**AIM OF THE EXERCISE**
Find the line containing "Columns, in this" in the entries below. Restate it and each line after it, word for word, up to and including the line containing "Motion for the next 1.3".

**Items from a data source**
::::::::

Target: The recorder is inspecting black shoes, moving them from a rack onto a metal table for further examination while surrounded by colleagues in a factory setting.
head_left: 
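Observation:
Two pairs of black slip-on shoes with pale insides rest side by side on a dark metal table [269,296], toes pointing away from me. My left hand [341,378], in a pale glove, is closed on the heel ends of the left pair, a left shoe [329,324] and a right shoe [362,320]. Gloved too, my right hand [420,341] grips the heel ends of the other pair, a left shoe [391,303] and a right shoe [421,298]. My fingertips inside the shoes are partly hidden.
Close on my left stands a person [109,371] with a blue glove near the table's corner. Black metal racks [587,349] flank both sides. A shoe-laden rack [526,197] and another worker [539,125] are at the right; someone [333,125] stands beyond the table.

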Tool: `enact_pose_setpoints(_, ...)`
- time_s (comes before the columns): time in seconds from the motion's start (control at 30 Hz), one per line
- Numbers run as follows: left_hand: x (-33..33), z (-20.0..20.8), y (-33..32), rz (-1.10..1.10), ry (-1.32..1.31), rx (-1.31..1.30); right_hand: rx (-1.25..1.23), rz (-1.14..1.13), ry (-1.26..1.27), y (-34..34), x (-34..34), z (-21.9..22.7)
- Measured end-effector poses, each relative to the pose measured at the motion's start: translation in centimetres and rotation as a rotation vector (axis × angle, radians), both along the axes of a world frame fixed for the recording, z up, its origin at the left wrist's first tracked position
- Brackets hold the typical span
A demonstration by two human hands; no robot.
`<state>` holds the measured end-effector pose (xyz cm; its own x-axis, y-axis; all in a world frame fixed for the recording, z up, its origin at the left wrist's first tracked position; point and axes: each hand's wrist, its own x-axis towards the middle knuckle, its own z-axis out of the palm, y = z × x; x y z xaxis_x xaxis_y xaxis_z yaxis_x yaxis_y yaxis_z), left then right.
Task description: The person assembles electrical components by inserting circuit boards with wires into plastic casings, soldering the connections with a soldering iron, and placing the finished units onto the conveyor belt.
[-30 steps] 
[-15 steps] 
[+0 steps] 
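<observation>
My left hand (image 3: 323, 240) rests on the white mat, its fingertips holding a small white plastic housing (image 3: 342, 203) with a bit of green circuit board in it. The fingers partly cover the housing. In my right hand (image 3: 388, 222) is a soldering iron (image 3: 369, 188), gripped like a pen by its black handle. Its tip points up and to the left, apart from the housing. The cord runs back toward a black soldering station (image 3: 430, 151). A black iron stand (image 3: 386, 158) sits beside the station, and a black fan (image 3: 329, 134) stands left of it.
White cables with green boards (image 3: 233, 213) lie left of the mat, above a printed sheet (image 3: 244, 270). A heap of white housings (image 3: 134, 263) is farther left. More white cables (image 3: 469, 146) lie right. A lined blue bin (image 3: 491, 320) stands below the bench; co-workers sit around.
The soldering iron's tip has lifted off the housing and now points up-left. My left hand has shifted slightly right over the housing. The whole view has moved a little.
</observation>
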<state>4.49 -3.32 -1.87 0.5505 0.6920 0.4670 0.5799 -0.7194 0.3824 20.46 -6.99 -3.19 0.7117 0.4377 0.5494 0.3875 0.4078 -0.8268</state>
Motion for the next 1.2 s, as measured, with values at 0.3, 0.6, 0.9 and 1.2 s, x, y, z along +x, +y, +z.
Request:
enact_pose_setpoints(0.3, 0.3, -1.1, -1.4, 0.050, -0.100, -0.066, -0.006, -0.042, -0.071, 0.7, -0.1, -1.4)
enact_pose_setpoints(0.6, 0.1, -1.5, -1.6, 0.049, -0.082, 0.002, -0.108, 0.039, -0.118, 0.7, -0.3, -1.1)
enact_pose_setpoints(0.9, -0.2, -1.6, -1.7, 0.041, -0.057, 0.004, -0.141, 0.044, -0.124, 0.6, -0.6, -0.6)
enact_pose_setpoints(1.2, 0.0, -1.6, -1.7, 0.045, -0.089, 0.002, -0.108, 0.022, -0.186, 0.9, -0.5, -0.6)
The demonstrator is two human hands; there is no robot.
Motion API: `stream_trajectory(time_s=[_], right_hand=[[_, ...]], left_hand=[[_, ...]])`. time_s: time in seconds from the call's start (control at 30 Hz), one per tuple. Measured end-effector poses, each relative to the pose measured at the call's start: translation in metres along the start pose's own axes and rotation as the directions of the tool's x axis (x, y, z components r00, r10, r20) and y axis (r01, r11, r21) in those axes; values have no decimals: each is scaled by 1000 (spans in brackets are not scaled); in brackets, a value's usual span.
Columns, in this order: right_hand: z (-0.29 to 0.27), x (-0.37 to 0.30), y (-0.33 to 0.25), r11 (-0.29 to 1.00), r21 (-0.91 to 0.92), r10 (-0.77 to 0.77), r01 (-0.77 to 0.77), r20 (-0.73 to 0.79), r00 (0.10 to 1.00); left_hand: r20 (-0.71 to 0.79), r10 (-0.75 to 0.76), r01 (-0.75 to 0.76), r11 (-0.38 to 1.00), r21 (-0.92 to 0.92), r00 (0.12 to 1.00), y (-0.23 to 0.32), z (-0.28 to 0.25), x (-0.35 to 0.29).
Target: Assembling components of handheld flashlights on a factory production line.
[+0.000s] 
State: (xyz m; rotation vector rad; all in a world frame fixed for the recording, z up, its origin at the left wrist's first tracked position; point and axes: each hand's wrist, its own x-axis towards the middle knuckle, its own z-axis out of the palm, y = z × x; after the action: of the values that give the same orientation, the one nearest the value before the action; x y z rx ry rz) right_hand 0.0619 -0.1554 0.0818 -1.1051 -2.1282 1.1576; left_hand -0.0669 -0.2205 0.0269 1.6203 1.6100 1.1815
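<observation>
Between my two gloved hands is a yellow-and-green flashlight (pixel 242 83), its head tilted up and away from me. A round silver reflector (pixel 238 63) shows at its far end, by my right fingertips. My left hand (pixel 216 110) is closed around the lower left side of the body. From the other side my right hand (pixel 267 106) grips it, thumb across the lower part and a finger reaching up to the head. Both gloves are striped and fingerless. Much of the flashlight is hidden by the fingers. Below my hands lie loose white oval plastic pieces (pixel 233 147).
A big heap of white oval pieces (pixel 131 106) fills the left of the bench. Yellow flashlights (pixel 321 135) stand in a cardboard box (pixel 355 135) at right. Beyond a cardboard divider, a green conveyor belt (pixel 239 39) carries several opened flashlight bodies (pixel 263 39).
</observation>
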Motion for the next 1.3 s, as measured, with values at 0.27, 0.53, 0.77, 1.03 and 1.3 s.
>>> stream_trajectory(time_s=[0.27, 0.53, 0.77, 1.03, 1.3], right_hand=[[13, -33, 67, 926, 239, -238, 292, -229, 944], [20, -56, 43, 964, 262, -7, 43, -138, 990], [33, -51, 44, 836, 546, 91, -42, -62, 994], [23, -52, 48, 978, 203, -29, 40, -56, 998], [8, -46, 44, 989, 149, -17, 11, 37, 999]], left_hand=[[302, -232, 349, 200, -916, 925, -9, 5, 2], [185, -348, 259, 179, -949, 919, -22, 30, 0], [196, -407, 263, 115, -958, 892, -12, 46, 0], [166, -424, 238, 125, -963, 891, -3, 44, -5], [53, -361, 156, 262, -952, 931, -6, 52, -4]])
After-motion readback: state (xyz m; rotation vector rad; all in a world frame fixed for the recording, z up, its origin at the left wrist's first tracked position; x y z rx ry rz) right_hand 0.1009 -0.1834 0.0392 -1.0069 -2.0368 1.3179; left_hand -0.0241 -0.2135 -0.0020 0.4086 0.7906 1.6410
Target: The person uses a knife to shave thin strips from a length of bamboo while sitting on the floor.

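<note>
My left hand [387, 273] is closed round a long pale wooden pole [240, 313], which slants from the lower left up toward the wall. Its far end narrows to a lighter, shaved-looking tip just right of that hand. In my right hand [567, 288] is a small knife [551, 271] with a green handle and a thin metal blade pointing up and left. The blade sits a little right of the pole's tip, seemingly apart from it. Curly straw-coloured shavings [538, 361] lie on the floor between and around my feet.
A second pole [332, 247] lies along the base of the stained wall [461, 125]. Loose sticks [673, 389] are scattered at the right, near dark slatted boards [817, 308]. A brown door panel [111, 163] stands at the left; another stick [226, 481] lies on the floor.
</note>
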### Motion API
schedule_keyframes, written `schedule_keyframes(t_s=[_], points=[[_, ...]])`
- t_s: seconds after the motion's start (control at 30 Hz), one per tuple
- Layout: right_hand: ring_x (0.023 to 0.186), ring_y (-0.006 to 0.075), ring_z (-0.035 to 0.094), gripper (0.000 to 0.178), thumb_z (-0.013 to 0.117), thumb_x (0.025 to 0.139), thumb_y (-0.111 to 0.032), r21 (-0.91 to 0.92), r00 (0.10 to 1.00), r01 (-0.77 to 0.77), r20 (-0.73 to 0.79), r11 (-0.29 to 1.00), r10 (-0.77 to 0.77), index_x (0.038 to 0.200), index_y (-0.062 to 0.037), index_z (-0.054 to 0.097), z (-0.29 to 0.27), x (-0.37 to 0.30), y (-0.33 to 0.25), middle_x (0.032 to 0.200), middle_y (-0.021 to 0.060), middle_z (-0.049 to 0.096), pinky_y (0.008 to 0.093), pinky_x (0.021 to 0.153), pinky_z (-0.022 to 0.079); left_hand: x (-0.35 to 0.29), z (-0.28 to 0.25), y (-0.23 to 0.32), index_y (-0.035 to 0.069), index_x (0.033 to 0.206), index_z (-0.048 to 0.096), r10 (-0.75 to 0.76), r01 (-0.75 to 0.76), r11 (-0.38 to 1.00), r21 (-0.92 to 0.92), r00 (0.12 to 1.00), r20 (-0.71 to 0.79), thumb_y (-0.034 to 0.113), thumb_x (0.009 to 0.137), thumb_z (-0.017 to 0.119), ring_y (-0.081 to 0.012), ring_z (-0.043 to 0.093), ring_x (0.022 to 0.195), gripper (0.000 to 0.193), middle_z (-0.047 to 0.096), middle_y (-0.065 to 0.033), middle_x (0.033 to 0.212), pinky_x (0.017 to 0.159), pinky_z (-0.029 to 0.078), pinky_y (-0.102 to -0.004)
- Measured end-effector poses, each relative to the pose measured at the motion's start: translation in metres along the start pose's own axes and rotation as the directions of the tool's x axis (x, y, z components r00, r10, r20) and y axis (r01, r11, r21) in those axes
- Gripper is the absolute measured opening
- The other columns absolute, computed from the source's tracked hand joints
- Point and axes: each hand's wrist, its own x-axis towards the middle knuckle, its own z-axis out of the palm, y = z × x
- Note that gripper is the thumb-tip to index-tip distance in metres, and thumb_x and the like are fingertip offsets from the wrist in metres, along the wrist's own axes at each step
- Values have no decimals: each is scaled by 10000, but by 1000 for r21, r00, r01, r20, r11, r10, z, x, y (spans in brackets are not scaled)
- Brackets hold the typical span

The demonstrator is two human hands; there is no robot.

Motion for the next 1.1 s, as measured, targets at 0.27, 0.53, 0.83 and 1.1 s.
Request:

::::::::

**WRITTEN REPLY**
Columns, in this order: right_hand: z (-0.29 to 0.27), x (-0.37 to 0.30), y (-0.33 to 0.25), r11 (-0.29 to 1.00), r21 (-0.91 to 0.92), r10 (-0.77 to 0.77), r01 (-0.77 to 0.77), r20 (-0.73 to 0.79), r00 (0.10 to 1.00); left_hand: r20 (-0.71 to 0.79), r10 (-0.75 to 0.76), r01 (-0.75 to 0.76), r11 (-0.38 to 1.00), r21 (-0.92 to 0.92), r00 (0.12 to 1.00), y (-0.23 to 0.32), z (-0.28 to 0.25), x (-0.35 to 0.29).
Target: Assembling components of handheld flashlights on a factory production line.
[+0.000s] 
State: (xyz m; rotation vector rad; all in a world frame fixed for the recording, z up, its origin at the left wrist's first tracked position; point and axes: each hand's wrist, its own x-axis towards the middle knuckle, its own z-axis out of the palm, y = z × x; after the action: of the values that give the same orientation, the one nearest the value before the action; x y z rx ry rz) right_hand 0.0619 -0.1554 0.0818 -1.1051 -2.1282 1.1576; left_hand -0.0669 -0.2205 0.0269 1.6203 1.6100 1.1815
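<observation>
Between my two gloved hands is a yellow-and-green flashlight (pixel 242 83), its head tilted up and away from me. A round silver reflector (pixel 238 63) shows at its far end, by my right fingertips. My left hand (pixel 216 110) is closed around the lower left side of the body. From the other side my right hand (pixel 267 106) grips it, thumb across the lower part and a finger reaching up to the head. Both gloves are striped and fingerless. Much of the flashlight is hidden by the fingers. Below my hands lie loose white oval plastic pieces (pixel 233 147).
A big heap of white oval pieces (pixel 131 106) fills the left of the bench. Yellow flashlights (pixel 321 135) stand in a cardboard box (pixel 355 135) at right. Beyond a cardboard divider, a green conveyor belt (pixel 239 39) carries several opened flashlight bodies (pixel 263 39).
</observation>
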Motion for the next 1.3 s, as measured, with values at 0.27, 0.53, 0.77, 1.03 and 1.3 s.

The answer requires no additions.